Chiedere un cuore docile

Chiedere un cuore docile
Omelia per sabato 3 febbraio 2024

Letture: 1Re 3,4-13; Sal 118 (119); Mc 6,30-34

La prima lettura di oggi riporta il celebre sogno di Salomone, da poco diventato re al posto di suo padre Davide.

Il racconto è sorprendente, perché – davanti all’invito di Dio di chiedere quello che vuole – egli non domanda né una vita lunga, né la ricchezza, né la vittoria contro i nemici, ma «un cuore docile».

Un cuore che sa ascoltare

La traduzione letterale sarebbe «un cuore ascoltante», cioè «un cuore che sia capace di mettersi in ascolto di un “docente”».

Salomone fa questa richiesta perché riconosce di essere solo un ragazzo, incapace di regolarsi e di guidare un popolo così numeroso.

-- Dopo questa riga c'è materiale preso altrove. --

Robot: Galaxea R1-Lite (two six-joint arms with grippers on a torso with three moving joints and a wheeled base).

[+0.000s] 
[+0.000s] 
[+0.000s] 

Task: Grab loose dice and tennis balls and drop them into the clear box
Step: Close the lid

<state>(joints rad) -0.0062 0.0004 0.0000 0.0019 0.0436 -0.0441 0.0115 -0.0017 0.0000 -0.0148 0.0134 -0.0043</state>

Egli «sa di non sapere», come il vero saggio di Socrate; sa di aver sempre bisogno di un maestro, e che quel Maestro può essere solo Dio (cfr Gv 6,68).

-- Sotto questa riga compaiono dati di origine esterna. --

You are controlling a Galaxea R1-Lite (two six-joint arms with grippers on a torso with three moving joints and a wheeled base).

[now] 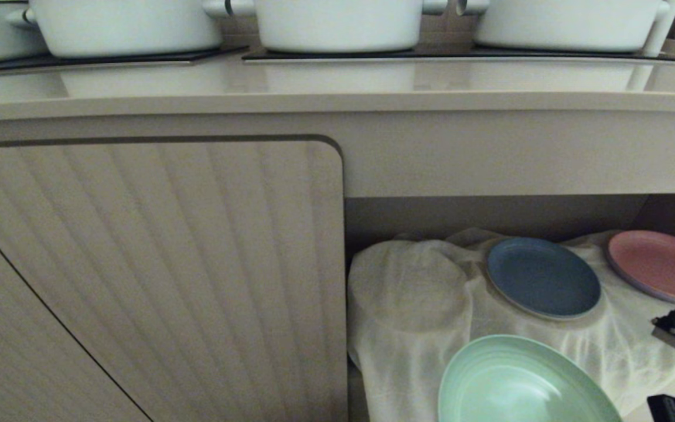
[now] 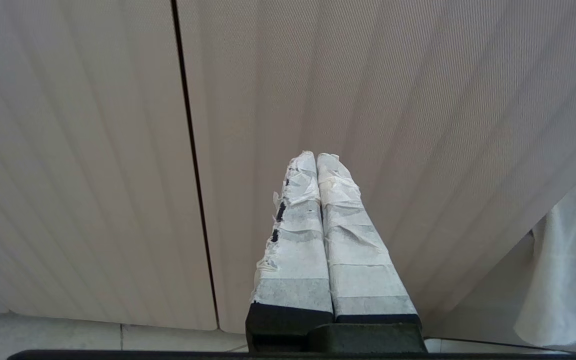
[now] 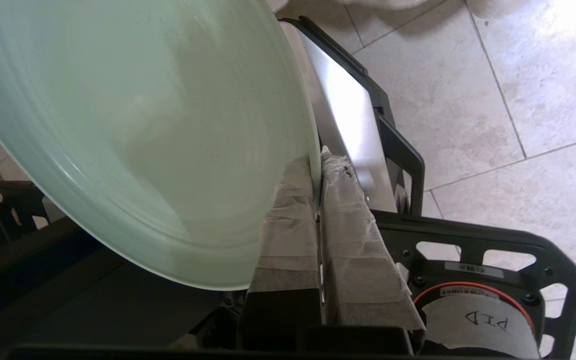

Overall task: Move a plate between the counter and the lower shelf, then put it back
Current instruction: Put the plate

Distinguere il bene e il male

Perciò chiede al Signore un cuore che – dopo averLo ascoltato – sia capace di «distinguere il bene dal male», per saper così «rendere giustizia al popolo» che gli ha affidato.

È l’esatto contrario di quanto successo in occasione del peccato originale: in quel caso, i nostri progenitori vollero arrogarsi il diritto di poter decidere autonomamente sul bene e sul male, senza passare dal giudizio di Dio (cfr Gen 3).

Salomone chiede a Dio di aiutarlo a giudicare, a scegliere in modo giusto, per sé e per gli altri… in una parola: chiede il dono del discernimento.

Arroganza o umiltà

Questa pagina ha molto da insegnarci, perché il peccato più frequente che commettiamo è proprio quello dell’arroganza e della superbia di crederci “grandi abbastanza”, così intelligenti da poter capire tutto, da poter distinguere il bene dal male e poter giudicare tutto e tutti.

Il motto dell’uomo moderno è quello di una pubblicità degli anni ’80 per un famoso dopobarba: «per l’uomo che non deve chiedere mai».

Invece noi non siamo altro che dei bambini, inesperti su tutto, e sempre bisognosi di imparare.

Non aver paura di chiedere

Dobbiamo fare come i discepoli che, spesso, quando rimanevano da soli con Gesù, gli chiedevano spiegazioni su tutto quello che non capivano, e Gesù spiegava loro con pazienza ogni cosa (cfr Mt 13,36; Mt 15,15).

Lo dico spesso a tanti cristiani: se avete dubbi su qualche argomento di fede, non andate a casaccio, non decidete in base a quello che fanno tutti… non abbiate paura di chiedere!

Tra i compiti del nostro ministero di sacerdoti c’è anche quello di insegnare, e di consigliare i dubbiosi, di guidare le coscienze e formarle alla conoscenza della verità.

Non c’è nulla che agiti il nostro cuore quanto un dubbio di coscienza! Non è bello e rasserenante, invece, quando qualcuno che sa come comportarsi e ha l’autorità per consigliarci, ci solleva l’animo?